The report, released Thursday, found 33 "likely government users" of FinFisher -- a well-known spyware program -- in 32 countries, including Ethiopia, Bangladesh and Egypt. The company did not respond to a request for comment on the report.
This type of spyware has the potential to take over a target's computer, capturing every keystroke and even gaining control of the computer's microphone and camera to turn the device into a sophisticated eavesdropping tool. Its spread puts surveillance tools once thought only to be within reach of advanced nations available to practically any country willing to pay, according to critics. Such hacking tools have allegedly been used to target people within the United States, including journalists and dissidents.

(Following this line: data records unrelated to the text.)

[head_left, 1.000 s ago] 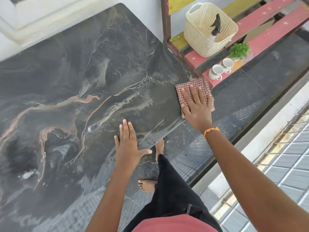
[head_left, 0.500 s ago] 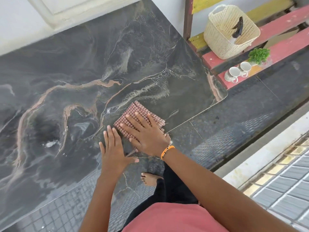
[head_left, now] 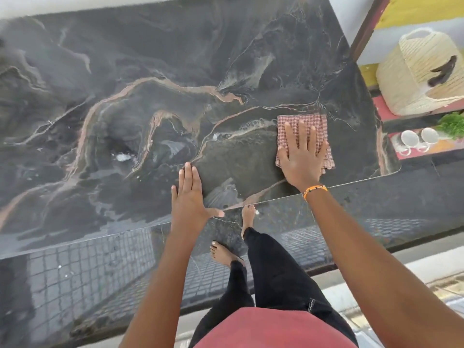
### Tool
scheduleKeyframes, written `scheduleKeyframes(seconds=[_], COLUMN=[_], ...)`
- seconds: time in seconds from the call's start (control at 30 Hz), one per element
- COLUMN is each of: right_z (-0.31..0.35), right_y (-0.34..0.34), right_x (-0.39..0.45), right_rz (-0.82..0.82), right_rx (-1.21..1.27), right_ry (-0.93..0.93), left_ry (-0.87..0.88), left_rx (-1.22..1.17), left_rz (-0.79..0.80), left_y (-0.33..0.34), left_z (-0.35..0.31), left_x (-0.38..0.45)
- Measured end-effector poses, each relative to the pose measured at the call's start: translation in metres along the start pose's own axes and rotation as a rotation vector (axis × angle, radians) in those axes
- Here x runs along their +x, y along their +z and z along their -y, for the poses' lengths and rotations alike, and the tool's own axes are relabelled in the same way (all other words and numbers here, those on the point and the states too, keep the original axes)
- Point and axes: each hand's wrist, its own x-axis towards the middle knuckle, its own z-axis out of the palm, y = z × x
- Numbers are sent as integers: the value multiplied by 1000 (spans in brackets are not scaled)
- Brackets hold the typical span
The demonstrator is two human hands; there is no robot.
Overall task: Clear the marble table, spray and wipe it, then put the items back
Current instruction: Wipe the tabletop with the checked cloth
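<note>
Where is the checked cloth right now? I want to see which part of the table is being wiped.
In the head view the checked cloth lies flat under the right hand on the marble table, near its right end and front edge, right of the left hand.

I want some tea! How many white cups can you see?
2. Both stand side by side on the red bench right of the table: one cup, the other cup beside the green plant. None looks hidden.

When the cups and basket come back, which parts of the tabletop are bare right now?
Most of the marble table is bare: the whole far strip along the wall and the left half. Only the near right corner is taken, where the right hand presses the checked cloth and the left hand lies flat at the near edge.
</note>
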Motion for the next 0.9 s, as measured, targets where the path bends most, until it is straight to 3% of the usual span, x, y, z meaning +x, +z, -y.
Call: scheduleKeyframes(seconds=[0.17,0.4,0.57,0.77,0.9], right_z=[68,143,181,145,83], right_y=[16,8,9,5,5], right_x=[-19,86,126,82,5], right_rz=[52,59,83,223,216], right_rx=[-18,-5,-51,-104,-120], right_ry=[-146,-226,-427,-881,-900], left_ry=[-19,-32,-31,-18,-119], left_rx=[36,36,-10,-22,-59], left_rz=[-10,-27,-33,-17,-59], left_y=[1,4,5,2,2], left_z=[-3,0,2,3,9], left_x=[-1,-2,1,-2,-13])
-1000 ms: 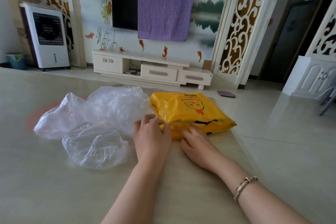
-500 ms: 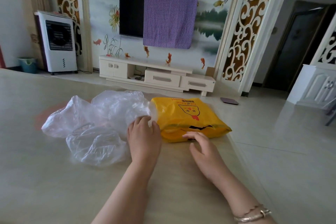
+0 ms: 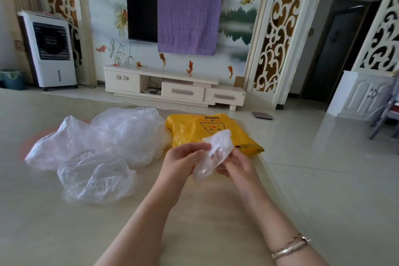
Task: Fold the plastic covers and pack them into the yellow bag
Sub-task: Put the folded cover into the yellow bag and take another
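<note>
Clear, crinkled plastic is gathered into a small bundled cover (image 3: 212, 155) that both hands hold up just above the worktop (image 3: 54, 233), at about the centre of the view. At 9 o'clock of the bundle, the left hand (image 3: 183, 163) has its fingers curled round the plastic with the thumb pinching the upper edge; at 3 o'clock, the right hand (image 3: 238, 163) grips the other side, its fingers partly veiled behind the film, and a bracelet (image 3: 290, 246) circles that wrist. Directly beyond the bundle, toward 12 o'clock, the yellow bag (image 3: 194, 129) lies flat on the worktop near its right edge, printed with a cartoon face and some lettering; the raised cover overlaps its near corner in the view, so whether they touch cannot be told. Toward 9 o'clock of the hands lies a loose heap of covers (image 3: 108, 140), 1 rumpled sheet (image 3: 95, 179) spread nearest the person, the heap's right side touching the yellow bag. Farther off, at 12 o'clock, a wall-mounted television (image 3: 141, 11) is half draped by a purple cloth (image 3: 187, 21) above a white cabinet (image 3: 172, 86), and a white air cooler (image 3: 48, 49) stands at 10 o'clock.
</note>
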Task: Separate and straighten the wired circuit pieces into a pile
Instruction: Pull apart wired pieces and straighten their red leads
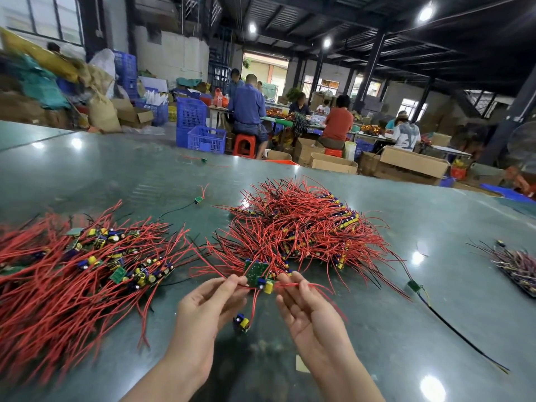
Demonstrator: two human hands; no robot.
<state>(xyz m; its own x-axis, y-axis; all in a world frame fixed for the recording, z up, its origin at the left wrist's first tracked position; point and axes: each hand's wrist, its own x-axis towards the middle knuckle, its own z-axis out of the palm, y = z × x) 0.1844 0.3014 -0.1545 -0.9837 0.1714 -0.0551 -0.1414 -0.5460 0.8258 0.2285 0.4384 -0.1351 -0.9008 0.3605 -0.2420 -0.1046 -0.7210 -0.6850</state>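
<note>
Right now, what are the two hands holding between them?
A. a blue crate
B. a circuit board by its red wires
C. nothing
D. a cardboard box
B: the left hand and right hand each pinch a red wire on either side of the green board.

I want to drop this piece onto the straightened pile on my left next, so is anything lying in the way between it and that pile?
Nothing visible blocks it. The green circuit board with red wires, pinched between left hand and right hand, has only bare green tabletop before the straightened red-wire pile.
</note>
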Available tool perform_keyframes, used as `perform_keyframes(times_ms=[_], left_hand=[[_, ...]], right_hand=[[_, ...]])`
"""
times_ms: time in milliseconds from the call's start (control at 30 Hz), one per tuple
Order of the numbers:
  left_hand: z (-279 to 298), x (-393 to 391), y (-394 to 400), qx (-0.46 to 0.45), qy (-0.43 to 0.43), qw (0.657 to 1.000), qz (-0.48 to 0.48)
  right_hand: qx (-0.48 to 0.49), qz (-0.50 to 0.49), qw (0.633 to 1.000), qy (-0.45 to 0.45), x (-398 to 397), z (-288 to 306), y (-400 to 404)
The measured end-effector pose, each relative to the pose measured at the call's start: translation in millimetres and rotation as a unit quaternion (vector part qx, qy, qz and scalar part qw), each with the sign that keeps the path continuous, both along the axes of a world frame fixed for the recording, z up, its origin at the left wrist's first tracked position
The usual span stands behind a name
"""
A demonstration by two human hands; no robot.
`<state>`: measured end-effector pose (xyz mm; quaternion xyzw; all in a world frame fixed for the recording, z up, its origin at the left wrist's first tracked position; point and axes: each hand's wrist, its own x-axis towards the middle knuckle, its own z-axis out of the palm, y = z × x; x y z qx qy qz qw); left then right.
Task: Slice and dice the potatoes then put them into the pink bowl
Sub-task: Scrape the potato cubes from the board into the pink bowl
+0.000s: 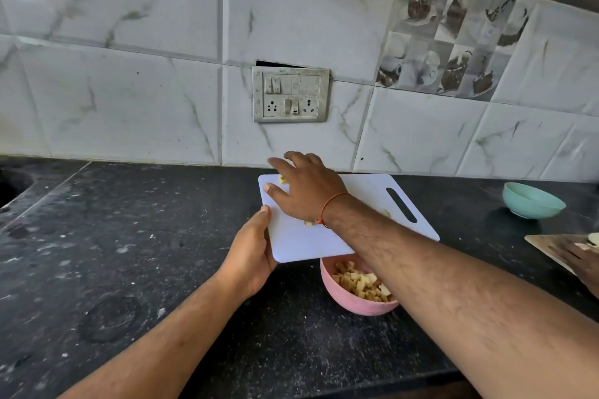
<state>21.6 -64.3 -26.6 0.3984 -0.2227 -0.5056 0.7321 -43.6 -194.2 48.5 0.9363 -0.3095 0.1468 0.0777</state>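
A white cutting board [301, 243] is lifted and tilted, its near edge above the pink bowl [351, 303]. My left hand [251, 253] grips the board's left edge. My right hand [303, 188] lies on the board's far part with fingers spread, touching a few diced potato pieces [282, 179]. One more small piece [308, 223] sits mid-board by my wrist. The pink bowl stands on the black counter and holds a heap of diced potato [359, 282]; my right forearm hides part of it.
A teal bowl [531, 201] stands at the right on the black counter [129, 236]. A wooden board [551, 246] with another person's hand [583, 262] on it is at the right edge. A tiled wall with a switch panel [290, 94] rises just behind.
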Motion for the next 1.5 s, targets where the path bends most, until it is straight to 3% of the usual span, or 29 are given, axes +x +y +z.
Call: perform_keyframes(times_ms=[133,433,1000,1500], left_hand=[[-1.2,1.1,-1.4,0.001,-0.02,1.0,-0.002],[-7.1,2.9,-6.0,0.002,-0.015,1.0,0.006],[-5.3,6.1,-4.6,-0.007,-0.03,0.999,0.022],[-3.7,7.4,-4.8,0.012,-0.02,0.999,0.049]], right_hand=[[0.01,-0.031,0.999,0.033,8.3,-7.1,-1.8],[-0.02,-0.038,0.999,-0.028,-6.0,-20.6,2.4],[-0.048,-0.037,0.997,-0.055,-64.6,-37.1,52.9],[-0.032,-0.092,0.995,-0.029,-118.5,-37.9,87.6]])
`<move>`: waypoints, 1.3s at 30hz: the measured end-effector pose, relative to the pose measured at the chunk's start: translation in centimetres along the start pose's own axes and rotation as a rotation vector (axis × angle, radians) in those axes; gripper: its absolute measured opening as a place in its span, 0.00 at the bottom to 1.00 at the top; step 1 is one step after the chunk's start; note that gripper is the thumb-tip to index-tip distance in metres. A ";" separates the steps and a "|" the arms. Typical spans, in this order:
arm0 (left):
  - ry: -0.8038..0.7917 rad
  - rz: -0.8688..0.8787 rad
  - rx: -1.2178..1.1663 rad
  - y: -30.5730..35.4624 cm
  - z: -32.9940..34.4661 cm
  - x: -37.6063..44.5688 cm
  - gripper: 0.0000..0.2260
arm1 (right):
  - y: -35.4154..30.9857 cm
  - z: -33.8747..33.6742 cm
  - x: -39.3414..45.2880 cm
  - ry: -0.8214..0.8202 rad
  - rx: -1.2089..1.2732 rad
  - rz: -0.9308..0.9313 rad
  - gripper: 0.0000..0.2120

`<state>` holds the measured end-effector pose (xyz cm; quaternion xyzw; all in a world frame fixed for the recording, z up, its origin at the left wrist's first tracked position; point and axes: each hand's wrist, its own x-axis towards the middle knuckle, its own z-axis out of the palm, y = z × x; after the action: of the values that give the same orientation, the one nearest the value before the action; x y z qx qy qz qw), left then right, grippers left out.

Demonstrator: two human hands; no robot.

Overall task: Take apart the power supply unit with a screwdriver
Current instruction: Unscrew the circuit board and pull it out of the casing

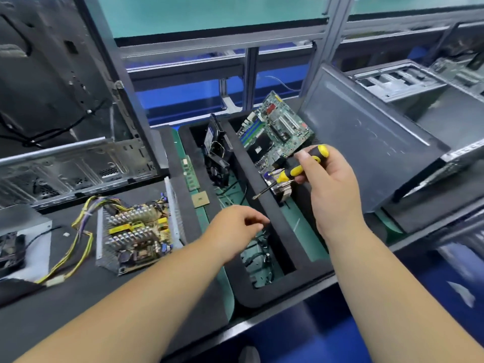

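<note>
— Where's the power supply board (136,233) from the screwdriver (293,171)?

— Well off to the left of it, lying flat on the tabletop (65,297), cover already off, wires trailing away on its far side from the tool.

— And who's got the tool?

— The right hand (327,184); its grip is curled round the yellow-and-black handle, shaft slanting down-left towards the board. The left hand (235,229) hangs loosely curled with nothing in it, between tool and board, so it's the nearer one.
</note>
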<state>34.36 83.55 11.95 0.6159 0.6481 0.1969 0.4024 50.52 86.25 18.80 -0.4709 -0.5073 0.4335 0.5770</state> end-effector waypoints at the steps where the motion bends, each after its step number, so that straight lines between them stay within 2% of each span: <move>1: 0.016 -0.013 -0.002 -0.2 0.4 0.3 0.11 | 0.2 -0.4 0.0 -0.004 -0.016 0.010 0.04; 4: 0.080 -0.020 0.049 -1.1 0.5 0.3 0.13 | 0.9 -1.0 0.1 -0.047 -0.036 0.033 0.05; 12: 0.396 0.185 0.131 -3.2 -4.1 -3.4 0.10 | 1.7 2.4 -0.1 -0.201 0.023 0.020 0.06; 18: 0.588 0.063 0.087 -6.9 -7.5 -6.8 0.12 | 1.5 7.6 -1.1 -0.357 0.071 -0.012 0.06; 22: 0.673 -0.003 0.188 -9.9 -9.2 -9.2 0.12 | 1.9 10.3 -2.6 -0.429 0.021 -0.027 0.04; 26: 0.657 -0.031 0.305 -12.1 -10.1 -11.1 0.13 | 2.5 12.5 -4.4 -0.525 -0.115 -0.045 0.03; 29: 0.586 0.046 0.363 -12.9 -9.2 -11.9 0.18 | 3.4 13.7 -5.5 -0.574 -0.274 -0.091 0.04; 34: 0.464 0.253 0.390 -13.6 -6.6 -11.8 0.27 | 4.8 14.7 -7.2 -0.538 -0.477 -0.171 0.03; 39: 0.503 0.205 0.450 -15.1 -5.3 -10.2 0.31 | 5.5 15.3 -8.3 -0.502 -0.562 -0.186 0.02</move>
<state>19.82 72.53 6.60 0.6832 0.6888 0.2341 0.0627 34.33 80.75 12.54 -0.4418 -0.7724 0.3252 0.3202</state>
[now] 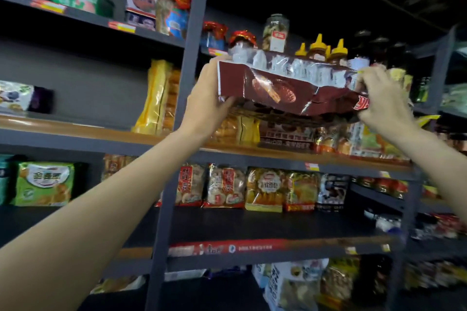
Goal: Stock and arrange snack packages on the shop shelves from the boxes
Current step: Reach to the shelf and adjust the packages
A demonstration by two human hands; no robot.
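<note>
Both forearms reach up and forward from the lower frame edge. Left hand (206,101) grips the left short end of a dark-red snack multipack (285,88), thumb under, fingers hidden behind the wrapper. Right hand (384,98) pinches the right end at about 3 o'clock from the pack's middle, fingers curled over the crumpled film.

The pack is held in the air with its long axis running 9 to 3 o'clock, tilted slightly down to the right, in front of and above the wood-edged shelf (252,151). The shelf opening lies beyond the fingers, so the coming move is judged a push away. Neither hand is clearly nearer.

Behind: yellow bread bags (156,98) at 9 o'clock, honey squeeze bottles (318,50) at 12 on the shelf above.

Hidden: the landing spot behind the pack, and the pack's printed name, cut off by the right hand. Boxes not in view. Edges are motion-blurred.
</note>
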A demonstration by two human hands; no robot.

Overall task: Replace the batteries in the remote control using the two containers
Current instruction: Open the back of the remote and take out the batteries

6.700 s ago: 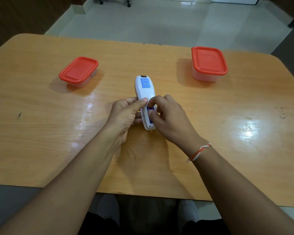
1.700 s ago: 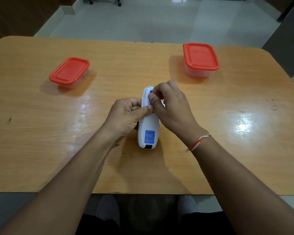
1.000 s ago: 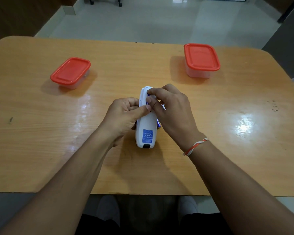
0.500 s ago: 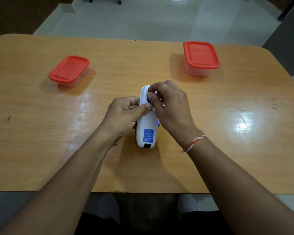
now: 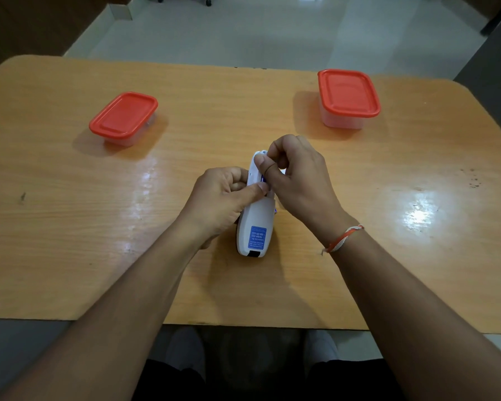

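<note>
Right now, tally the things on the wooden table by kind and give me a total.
Clear plastic containers with red lids: 2, one left, one right
White remote control with blue label: 1, held by left hand and right hand
Total: 3

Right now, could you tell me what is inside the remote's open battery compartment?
A blue-and-white strip, probably a battery, shows in the remote between both thumbs. The right hand covers the rest of the compartment, so I cannot count batteries.
</note>
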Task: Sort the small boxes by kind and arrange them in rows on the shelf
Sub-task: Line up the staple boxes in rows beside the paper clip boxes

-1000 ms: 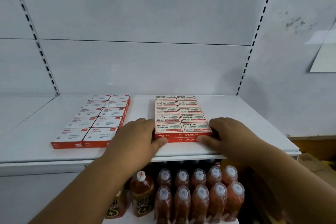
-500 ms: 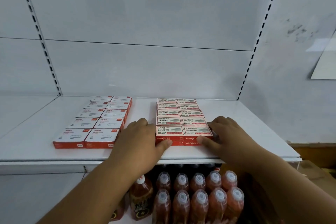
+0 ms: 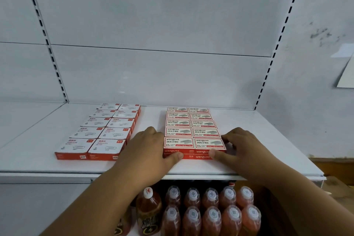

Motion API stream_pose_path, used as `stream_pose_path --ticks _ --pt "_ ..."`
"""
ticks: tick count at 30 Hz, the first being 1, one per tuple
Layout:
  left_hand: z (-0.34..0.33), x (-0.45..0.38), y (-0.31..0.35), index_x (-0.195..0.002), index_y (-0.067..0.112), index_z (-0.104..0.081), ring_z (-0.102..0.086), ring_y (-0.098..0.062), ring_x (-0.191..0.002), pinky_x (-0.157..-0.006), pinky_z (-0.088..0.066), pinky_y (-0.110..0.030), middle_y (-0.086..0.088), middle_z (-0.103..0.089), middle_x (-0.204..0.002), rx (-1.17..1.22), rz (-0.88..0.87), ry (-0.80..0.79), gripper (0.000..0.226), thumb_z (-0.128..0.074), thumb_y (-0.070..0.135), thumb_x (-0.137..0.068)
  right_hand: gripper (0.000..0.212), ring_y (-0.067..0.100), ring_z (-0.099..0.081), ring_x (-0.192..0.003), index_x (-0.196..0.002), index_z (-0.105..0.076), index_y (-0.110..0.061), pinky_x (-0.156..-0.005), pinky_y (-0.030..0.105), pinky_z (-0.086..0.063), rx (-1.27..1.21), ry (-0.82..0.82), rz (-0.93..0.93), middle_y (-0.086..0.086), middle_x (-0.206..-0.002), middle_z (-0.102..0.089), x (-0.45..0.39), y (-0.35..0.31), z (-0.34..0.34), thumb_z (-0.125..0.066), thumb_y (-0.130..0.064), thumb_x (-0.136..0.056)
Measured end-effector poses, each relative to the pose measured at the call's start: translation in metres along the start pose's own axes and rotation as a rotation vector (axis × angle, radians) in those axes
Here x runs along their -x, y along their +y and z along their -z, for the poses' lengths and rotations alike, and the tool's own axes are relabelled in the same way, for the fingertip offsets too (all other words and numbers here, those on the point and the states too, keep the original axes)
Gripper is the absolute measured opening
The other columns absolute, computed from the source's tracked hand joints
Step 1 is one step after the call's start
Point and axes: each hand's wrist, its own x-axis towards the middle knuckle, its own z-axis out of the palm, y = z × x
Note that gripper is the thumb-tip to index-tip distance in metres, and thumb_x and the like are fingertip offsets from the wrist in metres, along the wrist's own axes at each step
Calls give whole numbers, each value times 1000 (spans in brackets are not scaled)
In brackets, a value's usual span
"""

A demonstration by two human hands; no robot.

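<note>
Head view: over the last second little has moved — the two hands have stayed bracketing the front of the staple boxes [image 3: 194, 133], with only the camera tipping up a touch so the block now sits lower-centre in the frame. The left hand [image 3: 151, 151] keeps its fingers along the block's left side and its thumb pressed to the red front face; the right hand [image 3: 239, 146] mirrors it on the right side, thumb on the front. Both look like flat pressing contact, squaring the two-wide rows rather than lifting any box. I judge the sorting close to done — the paper-clip boxes [image 3: 101, 132] already lie in their own two-wide rows at centre left of the shelf [image 3: 47, 165], well apart from the hands. Bottles [image 3: 211, 212] stand below the shelf at the bottom of the frame
</note>
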Motion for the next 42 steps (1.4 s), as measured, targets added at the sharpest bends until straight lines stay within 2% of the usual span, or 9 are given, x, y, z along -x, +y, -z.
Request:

Researchers have been gaining more insight into how the companies that sell such tools operate. Last year, hackers broke into FinFisher's system and exposed confidential company information. Another cyberattack this year, allegedly by the same hackers, revealed a huge amount of information from FinFisher competitor Hacking Team, including e-mails and files that showed the technical details of how their systems work.
The information that emerged from these breaches helped researchers dig deeper into the companies' activities and confirmed earlier findings, said Bill Marczak, one of the authors of the Citizen Lab report.
"In many cases in security research you might not necessarily get proof, so it was really exciting to have that," he said. "We will be discovering new things in there for months and months, if not years."
The report found that technical errors in how servers used in such attacks were set up could be used to link the technology to likely government users.
In some cases, the servers used by government hackers to help infect victims' computers with malware and control their systems were hidden behind proxies, which are other servers that help hide the origin of the attackers. Citizen Lab researchers scanned the Internet and found 135 servers that matched a technical fingerprint of the spyware. But when they tried to identify the server by typing its Internet address into a Web browser, they were often instead sent to a decoy page. Those pages were "designed to disguise the fact that the server is a spyware server," the report said. In most cases, the servers used www.google.com or www.yahoo.com as decoys.
"What they were doing was just having the Finfisher server serving as a relay between the user and Google," Marczak said, essentially a type of redirect.
It became obvious that the sites were decoys because they did not reflect where the researchers were located, the report said. Instead, they appeared to show local search results from where the spyware was launched. The Yahoo decoy pages showed things like local weather results that could help the researchers pinpoint the general location of the true server.
With Google, the researchers could ask the decoy page directly "What is my IP address?" and it would return the address of the original server instead of the proxy. For instance, one apparent proxy server appeared to be located in the United States but returned an IP address from Indonesia when its Google decoy page was queried -- suggesting that the server may be connected to that nation's government, according to the report.